■ TASK BRIEF ■
Filter the listing below down to the lines with the word "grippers" and copy those.

■ THE DATA ■

━━━━━━

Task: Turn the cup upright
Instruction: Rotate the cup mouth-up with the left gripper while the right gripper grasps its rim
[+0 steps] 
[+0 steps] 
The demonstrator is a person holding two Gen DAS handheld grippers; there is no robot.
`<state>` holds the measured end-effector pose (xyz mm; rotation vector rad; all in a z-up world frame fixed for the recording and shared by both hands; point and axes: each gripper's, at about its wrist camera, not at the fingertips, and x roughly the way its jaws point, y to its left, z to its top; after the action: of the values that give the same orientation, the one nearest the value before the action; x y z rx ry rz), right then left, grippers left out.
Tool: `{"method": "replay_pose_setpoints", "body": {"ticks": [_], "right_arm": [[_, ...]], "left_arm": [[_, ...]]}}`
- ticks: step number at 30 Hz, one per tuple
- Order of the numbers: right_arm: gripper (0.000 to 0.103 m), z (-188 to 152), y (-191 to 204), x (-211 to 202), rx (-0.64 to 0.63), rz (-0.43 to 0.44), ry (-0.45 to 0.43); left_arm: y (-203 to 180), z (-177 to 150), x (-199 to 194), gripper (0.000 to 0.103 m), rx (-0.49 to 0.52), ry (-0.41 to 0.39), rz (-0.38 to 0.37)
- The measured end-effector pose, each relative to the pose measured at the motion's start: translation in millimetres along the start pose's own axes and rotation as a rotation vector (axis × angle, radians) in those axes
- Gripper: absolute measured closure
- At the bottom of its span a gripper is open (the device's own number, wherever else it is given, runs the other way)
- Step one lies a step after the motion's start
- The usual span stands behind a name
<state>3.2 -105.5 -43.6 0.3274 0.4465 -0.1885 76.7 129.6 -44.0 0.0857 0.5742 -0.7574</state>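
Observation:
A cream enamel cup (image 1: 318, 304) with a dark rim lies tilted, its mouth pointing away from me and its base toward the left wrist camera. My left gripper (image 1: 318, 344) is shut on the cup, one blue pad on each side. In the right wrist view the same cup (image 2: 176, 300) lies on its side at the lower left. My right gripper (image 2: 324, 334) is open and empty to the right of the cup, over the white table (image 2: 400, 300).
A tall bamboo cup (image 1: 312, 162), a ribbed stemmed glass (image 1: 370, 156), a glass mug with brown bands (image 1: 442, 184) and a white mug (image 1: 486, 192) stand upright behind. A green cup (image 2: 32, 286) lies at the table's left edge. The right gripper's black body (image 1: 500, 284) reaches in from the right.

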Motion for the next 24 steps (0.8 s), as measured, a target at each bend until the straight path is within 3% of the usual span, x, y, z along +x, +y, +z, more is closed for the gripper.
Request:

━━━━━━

■ EXERCISE ANSWER ■
The demonstrator is a person holding two Gen DAS handheld grippers; there is no robot.
`<state>` holds the measured end-effector pose (xyz mm; rotation vector rad; all in a z-up world frame fixed for the recording and shared by both hands; point and axes: each gripper's, at about its wrist camera, not at the fingertips, and x roughly the way its jaws point, y to its left, z to its top; after the action: of the values that give the same orientation, the one nearest the value before the action; x y z rx ry rz), right then left, grippers left out.

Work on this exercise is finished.